Dr. Arvid Krüger: Oberbillwerder ist ein äußerst ambitioniertes Stadtentwicklungsprojekt. Es verfolgt das Ziel, moderne Konzepte für Stadtquartiere konsequent in die Praxis umzusetzen – also tatsächlich so zu bauen, wie es heutigen Anforderungen an nachhaltige und lebenswerte Städte entspricht. Allerdings bleibt die entscheidende Frage, ob diese hohen Ansprüche in der Realität auch wirklich umgesetzt werden. Erst wenn der Stadtteil fertig ist, kann bewertet werden, ob das Vorhaben tatsächlich gelungen ist. Falls es gelingt, könnte Oberbillwerder ein Vorzeigeprojekt für die Stadtplanung der 2020er-Jahre werden – vergleichbar mit den großartigen Stadtvierteln aus den 1920er-Jahren, die heute als architektonisches Erbe gelten. Die Messlatte liegt also hoch, nun bleibt abzuwarten, ob sie auch erfolgreich übersprungen wird.

IBA Hamburg: Welchen Erkenntnisgewinn erwarten Sie aus dem Forschungsprogramm?

Dr. Arvid Krüger: Das Forschungsprogramm soll untersuchen, ob und wie die ambitionierten Planungen von Oberbillwerder in der Realität umgesetzt werden. Besonders spannend ist die innovative Organisation des ruhenden Verkehrs durch Quartiersgaragen – den Mobility Hubs, die nicht nur an den Rändern, sondern auch zentral an einem Platz liegen. Dadurch könnte ein neues Modell für die Verbindung von Parkraum und sozialem Leben entstehen, wenn es nicht nur beplantes Papier bleibt.

Denn gleichzeitig stellt sich die Frage, wie ein solches Quartier wirtschaftlich tragfähig bleibt.
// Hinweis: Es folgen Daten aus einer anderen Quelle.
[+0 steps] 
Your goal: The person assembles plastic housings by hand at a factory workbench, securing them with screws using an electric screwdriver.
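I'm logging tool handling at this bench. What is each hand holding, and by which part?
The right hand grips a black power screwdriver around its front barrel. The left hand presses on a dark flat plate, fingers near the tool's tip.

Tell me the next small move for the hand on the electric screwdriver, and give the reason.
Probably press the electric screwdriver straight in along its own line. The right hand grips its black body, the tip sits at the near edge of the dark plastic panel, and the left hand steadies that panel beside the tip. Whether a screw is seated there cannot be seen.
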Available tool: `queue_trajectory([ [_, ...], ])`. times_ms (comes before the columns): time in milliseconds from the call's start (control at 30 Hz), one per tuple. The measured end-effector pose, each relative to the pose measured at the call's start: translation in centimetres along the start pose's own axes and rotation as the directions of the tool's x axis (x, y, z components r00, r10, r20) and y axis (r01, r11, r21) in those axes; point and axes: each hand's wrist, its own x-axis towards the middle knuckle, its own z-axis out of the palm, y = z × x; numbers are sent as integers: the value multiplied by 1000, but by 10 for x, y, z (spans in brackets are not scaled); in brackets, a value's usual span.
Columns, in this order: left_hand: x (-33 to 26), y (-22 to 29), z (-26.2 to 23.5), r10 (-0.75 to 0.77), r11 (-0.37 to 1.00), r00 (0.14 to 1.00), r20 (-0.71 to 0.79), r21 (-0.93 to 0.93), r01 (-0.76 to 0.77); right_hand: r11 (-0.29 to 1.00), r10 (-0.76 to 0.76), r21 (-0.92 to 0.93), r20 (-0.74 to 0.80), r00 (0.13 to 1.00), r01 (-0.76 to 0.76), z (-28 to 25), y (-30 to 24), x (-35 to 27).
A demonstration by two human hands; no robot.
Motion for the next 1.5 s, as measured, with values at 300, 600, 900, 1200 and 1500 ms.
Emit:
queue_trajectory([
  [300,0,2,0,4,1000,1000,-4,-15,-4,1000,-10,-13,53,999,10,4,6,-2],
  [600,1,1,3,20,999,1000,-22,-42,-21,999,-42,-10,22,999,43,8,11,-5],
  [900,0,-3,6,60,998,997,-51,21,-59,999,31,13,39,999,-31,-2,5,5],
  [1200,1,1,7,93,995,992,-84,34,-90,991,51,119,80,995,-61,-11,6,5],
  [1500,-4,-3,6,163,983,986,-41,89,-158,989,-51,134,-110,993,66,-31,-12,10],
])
Architektur und Stadtgestaltung müssen mit sozialen und finanziellen Aspekten in Einklang gebracht werden, damit die Wohnungen bezahlbar bleiben. Nicht alles wird am Ende modellhaft sein, manches im Städtebau wird auch „von der Stange“ kommen müssen. Am Ende wird die Forschung zeigen, welche Mischung aus spektakulären und alltäglichen Elementen notwendig ist, um ein funktionierendes, lebenswertes Stadtviertel zu schaffen.

IBA Hamburg: Und gibt es schon erste Erkenntnisse zu Ihren Forschungen?

Dr. Arvid Krüger: Ja, erste Ergebnisse gibt es bereits – insbesondere zur Systematisierung sozialer Infrastrukturen, die wir als „Stadtbausteine“ bezeichnen. Dabei geht es darum, Elemente wie Kitas, Bibliotheken oder Bahnhöfe in abstrakte Kategorien zu übersetzen, die sich in planungstheoretisch einordnen lassen.

Da es sich um ein von der Deutschen Forschungsgemeinschaft (DFG) gefördertes Projekt handelt, liegt der Fokus zunächst auf Grundlagenforschung. Diese Erkenntnisse sind für die praktische Stadtplanung noch nicht direkt anwendbar. Der nächste Schritt ist daher, die Theorie auf konkrete Fallstudien zu übertragen. Dazu wurde bereits ein erster erfolgreicher Workshop im November 2024 in Neuallermöhe organisiert, um die Ergebnisse greifbarer zu machen. Weitere werden folgen.